The left-wing position reflects a long-standing backlash against education reform. The reform movement aims to improve schools in part by measuring educational outcomes, especially reading, writing, and math. The left has responded by denigrating not only the policies produced by these reforms, but increasingly the objective of educational attainment itself. The routine progressive rejoinder to policies for improving educational outcomes is to insist that better schools can’t do anything about entrenched social and economic inequality.
This has produced a paradoxical situation in which many education experts are demanding elected officials care less about their field of specialization, a reversal of the normal order of things in which specialists plead with policy-makers to care about their subject more.
Last year, the president of the Los Angeles teachers union defended school closing by blurting out, “It’s okay that our babies may not have learned all their times tables … They know the words ‘insurrection’ and ‘coup.’” This may have sounded like nonsense, but it’s a familiar worldview on the left. The idea is that traditional academic content is overrated and that the real purpose of schools is to instill social values. Hence, it’s okay for kids to lose a year of math or reading, because they’re gaining the social and political education that matters more.
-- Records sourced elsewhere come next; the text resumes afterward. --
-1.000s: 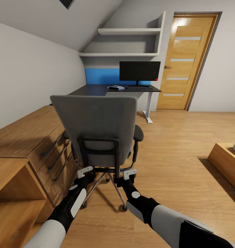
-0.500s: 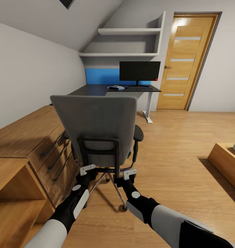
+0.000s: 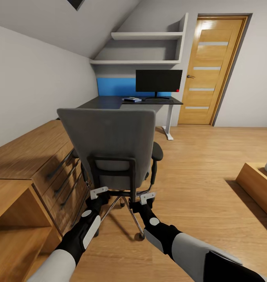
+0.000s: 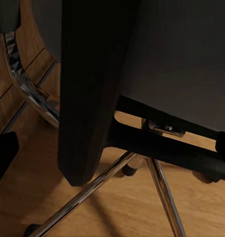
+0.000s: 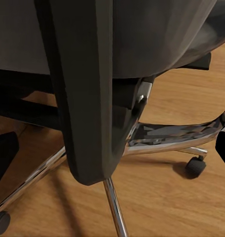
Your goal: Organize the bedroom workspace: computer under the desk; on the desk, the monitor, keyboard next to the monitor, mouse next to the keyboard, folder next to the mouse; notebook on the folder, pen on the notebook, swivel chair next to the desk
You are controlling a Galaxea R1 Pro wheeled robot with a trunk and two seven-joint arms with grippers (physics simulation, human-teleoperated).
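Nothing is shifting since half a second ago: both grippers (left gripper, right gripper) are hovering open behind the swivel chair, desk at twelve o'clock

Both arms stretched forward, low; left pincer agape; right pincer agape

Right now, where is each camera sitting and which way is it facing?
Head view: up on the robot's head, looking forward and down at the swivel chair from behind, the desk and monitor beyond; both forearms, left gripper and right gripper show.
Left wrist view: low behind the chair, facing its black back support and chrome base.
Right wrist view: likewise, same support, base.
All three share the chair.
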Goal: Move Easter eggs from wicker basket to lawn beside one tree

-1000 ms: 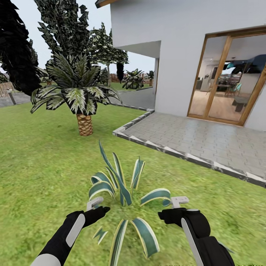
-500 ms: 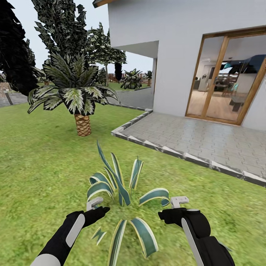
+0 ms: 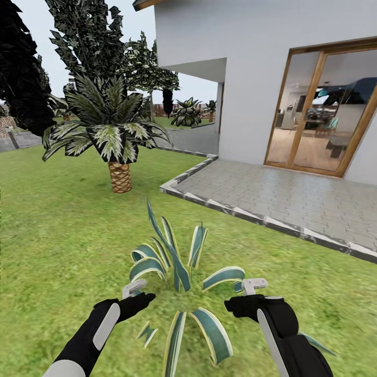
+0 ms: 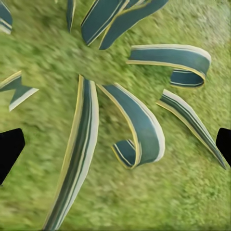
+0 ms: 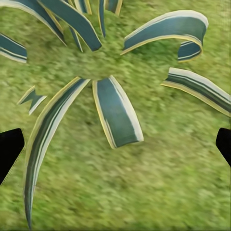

It’s important to understand that, when Berkshire and Schneider complain that parents have “a sense that the focus on race and social justice in Virginia’s schools had gone too far, eclipsing core academic subjects,” they’re not saying the sense is factually wrong. They’re saying the preference for core academic subjects over social justice is what’s wrong.
Later in the op-ed, they urge Democrats to embrace a vision of schools that goes “beyond the scramble for social mobility” and instead sees them as a place to “give young people a common set of social and civic values, as well as the kind of education that is valuable in its own right and not merely as a means to an end.”
Convincing parents to stop caring about whether schools help their children get a good job is definitely a strategy. But it’s not a good strategy. If Democrats care about social mobility and winning elections, they need to recognize that an important faction within their own party has a program that is inimical to both goals and fight as hard as they can to keep them out of power.